魚村 晋太郎


いびつなる三叉路に立つ風の夜いづれの道もわたくしを呼ぶ

小川真理子『母音梯形(トゥラペーズ)』(2002年)

三叉路、丁字路、十字路。交差点にもいろいろある。
三叉路は、そこで道が三方向に分かれる場所。来た道を別に考えると四つ角の変形になるが、ふつうはYの字のかたちの交差点を指すことが多い。

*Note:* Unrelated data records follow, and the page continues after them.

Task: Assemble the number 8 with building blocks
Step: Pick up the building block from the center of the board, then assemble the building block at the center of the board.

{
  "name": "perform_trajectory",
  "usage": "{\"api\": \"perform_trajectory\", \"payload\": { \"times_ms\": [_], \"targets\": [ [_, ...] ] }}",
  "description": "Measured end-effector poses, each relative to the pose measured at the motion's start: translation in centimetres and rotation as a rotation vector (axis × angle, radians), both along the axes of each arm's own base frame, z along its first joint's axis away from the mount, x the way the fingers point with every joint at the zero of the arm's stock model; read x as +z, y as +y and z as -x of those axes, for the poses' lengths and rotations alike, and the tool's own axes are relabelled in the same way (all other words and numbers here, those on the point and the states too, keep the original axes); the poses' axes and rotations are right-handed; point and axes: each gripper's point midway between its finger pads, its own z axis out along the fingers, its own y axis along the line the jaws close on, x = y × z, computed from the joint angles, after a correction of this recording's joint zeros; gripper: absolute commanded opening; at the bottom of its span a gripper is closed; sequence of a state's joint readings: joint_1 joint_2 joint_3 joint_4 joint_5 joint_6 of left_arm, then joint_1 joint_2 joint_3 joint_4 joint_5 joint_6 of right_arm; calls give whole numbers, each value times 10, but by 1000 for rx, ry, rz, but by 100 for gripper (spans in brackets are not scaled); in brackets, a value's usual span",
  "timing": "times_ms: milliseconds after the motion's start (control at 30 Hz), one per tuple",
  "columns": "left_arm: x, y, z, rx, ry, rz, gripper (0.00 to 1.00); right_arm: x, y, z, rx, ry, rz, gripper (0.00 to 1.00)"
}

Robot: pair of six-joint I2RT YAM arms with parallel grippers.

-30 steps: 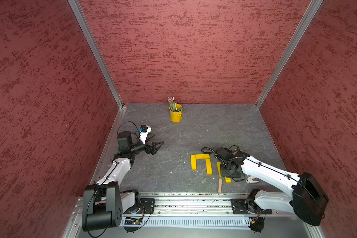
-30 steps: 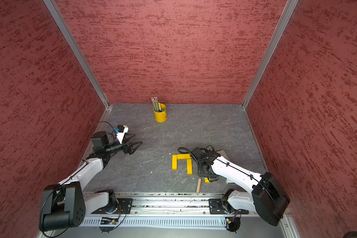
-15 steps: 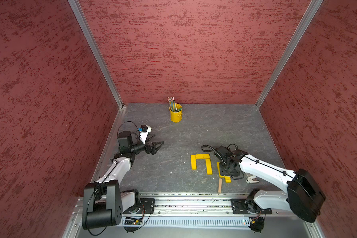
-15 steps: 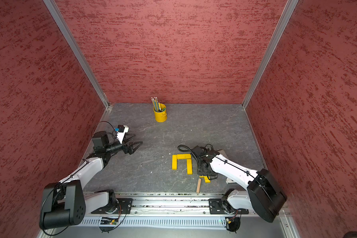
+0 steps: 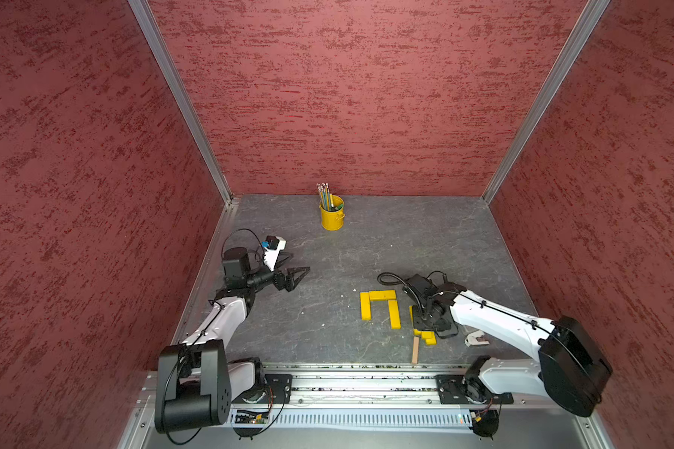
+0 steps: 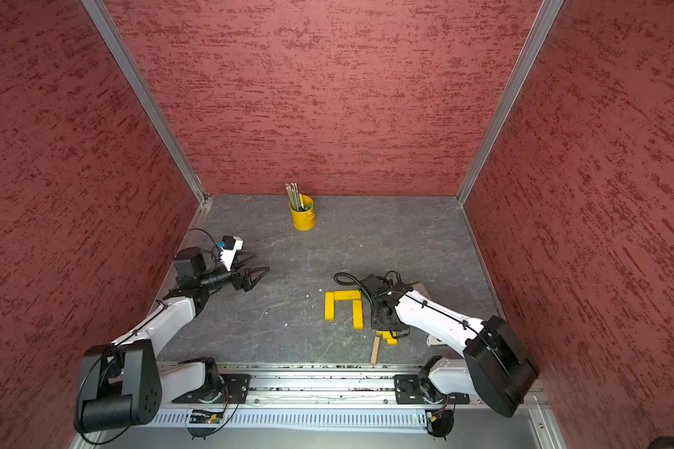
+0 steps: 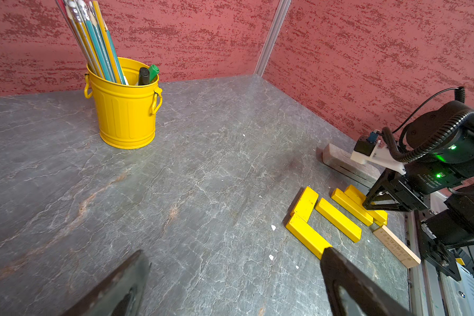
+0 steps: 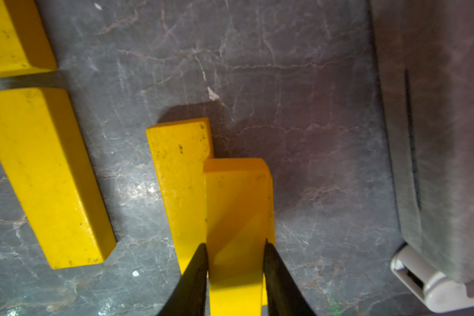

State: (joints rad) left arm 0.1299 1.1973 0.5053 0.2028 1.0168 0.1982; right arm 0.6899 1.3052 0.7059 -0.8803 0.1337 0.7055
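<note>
The right gripper [image 8: 234, 245] squeezed one yellow plank [image 8: 237, 197] between its fingers [image 8: 192, 279]. It touched a second plank [image 8: 178, 169], beside the half-made 8 [image 5: 382, 295] on the table [image 5: 425, 248]. It needed a slow, straight lift so the second plank would not slide. The left gripper [image 5: 300, 261] was spread wide and held nothing.

1. My worktop [image 5: 425, 248] is a dark grey, stone-veined surface.
2. A yellow pencil bucket [image 5: 331, 215] stands upright near its far edge, well apart from everything else.
3. Three yellow planks [image 5: 382, 295] lie flat in an arch, ends close together, with the open side toward the front.
4. Just beside the arch, on my right, an inner yellow plank [image 8: 178, 177] and an outer yellow plank [image 8: 236, 219] sit length against length.
5. A tan plank [image 5: 416, 349] lies near the front edge, just beside their ends.
6. A grey-brown slab [image 7: 337, 158] lies flat further right, with a small white piece [image 8: 422, 279] at its end.
</note>
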Motion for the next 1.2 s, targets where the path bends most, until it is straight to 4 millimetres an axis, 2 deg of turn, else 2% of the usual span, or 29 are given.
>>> {"api": "perform_trajectory", "payload": {
  "times_ms": [100, 233, 333, 533, 667, 767, 867, 967, 1067, 1200],
  "targets": [
    [0, 0, 0, 0, 0, 0, 100, 0, 0, 0, 4, 1, -2, 26],
    [0, 0, 0, 0, 0, 0, 100, 1, 1, 0, 9, -2, -8, 25],
    [0, 0, 0, 0, 0, 0, 100, 11, 5, -4, 23, -21, -20, 24],
    [0, 0, 0, 0, 0, 0, 100, 68, 33, -41, 97, -146, -92, 24],
    [0, 0, 0, 0, -1, 0, 100, 105, 59, -58, 224, -212, -119, 26],
    [1, 0, 0, 0, -2, 0, 100, 126, 87, -60, 381, -249, -118, 28],
    [2, 0, 0, 0, -7, 0, 100, 140, 115, -53, 553, -272, -101, 30],
    [5, 0, 1, 1, -15, -1, 99, 147, 139, -45, 713, -283, -48, 30],
    [8, 0, 1, 1, -30, -2, 100, 143, 157, -36, 873, -302, 34, 28],
    [11, 0, 0, 3, -43, -2, 100, 128, 156, -24, 1053, -323, 172, 23]
  ]
}}
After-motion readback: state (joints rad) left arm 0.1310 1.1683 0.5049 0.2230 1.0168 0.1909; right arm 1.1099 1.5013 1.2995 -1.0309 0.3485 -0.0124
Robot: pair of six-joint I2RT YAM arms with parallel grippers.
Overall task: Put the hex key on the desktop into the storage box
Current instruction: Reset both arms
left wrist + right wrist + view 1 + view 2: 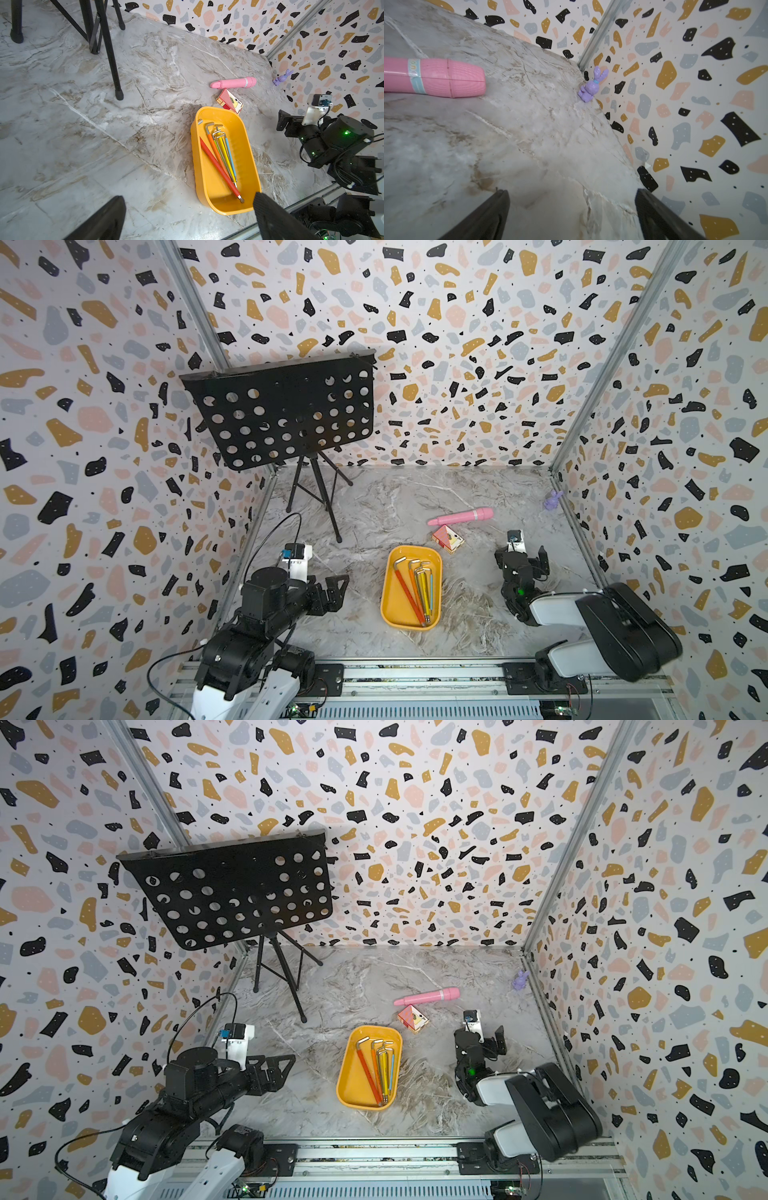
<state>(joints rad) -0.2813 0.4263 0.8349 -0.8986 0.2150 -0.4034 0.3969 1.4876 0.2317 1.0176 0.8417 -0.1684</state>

十字路や丁字路で道に迷う人は、単純に道に迷っている人である。
それぞれの道ははっきりと別の方向につづいているからだ。
三叉路の場合、来た道は別にして、分かれた二つの道は、どちらも進行方向であるし、また、どちらも今まですすんで来た方向から微妙にそれる。
一首には、いびつな、とあるが、三叉路とはもともとやっかいな岐路なのだ、ともいえる。

主人公は、風の夜の三叉路に立っている。
連作のなかでは春の歌の間にある一首だが、一首独立で読んでも、吹く風が夏や冬の風でないことは感じられるだろう。
ここちよくそそのかすような、そしてすこし強い風。
もちろん一首は、単純な実景ではなくて、ある決断や選択をせまられた主人公の状況を暗示しているのだが、そんな夜風のなかに立つ主人公のからだの感覚を感じなくては一首の機微をじゅうぶんに味わうことはできない。

生きていると、さまざまな岐路に直面する。
どの道にも拒まれているように思うこともあれば、ときには、どの道も自分をいざなっているように思えて迷うこともある。
ぜいたくな悩みのようにも思えるが、人は未来を知らぬままたったひとつを選ぶほかない。
いびつなる、という初句には主人公の逡巡のにがさがにじんでいる。
若い日日のあてどのなさが、読者の胸にもよみがえってくる。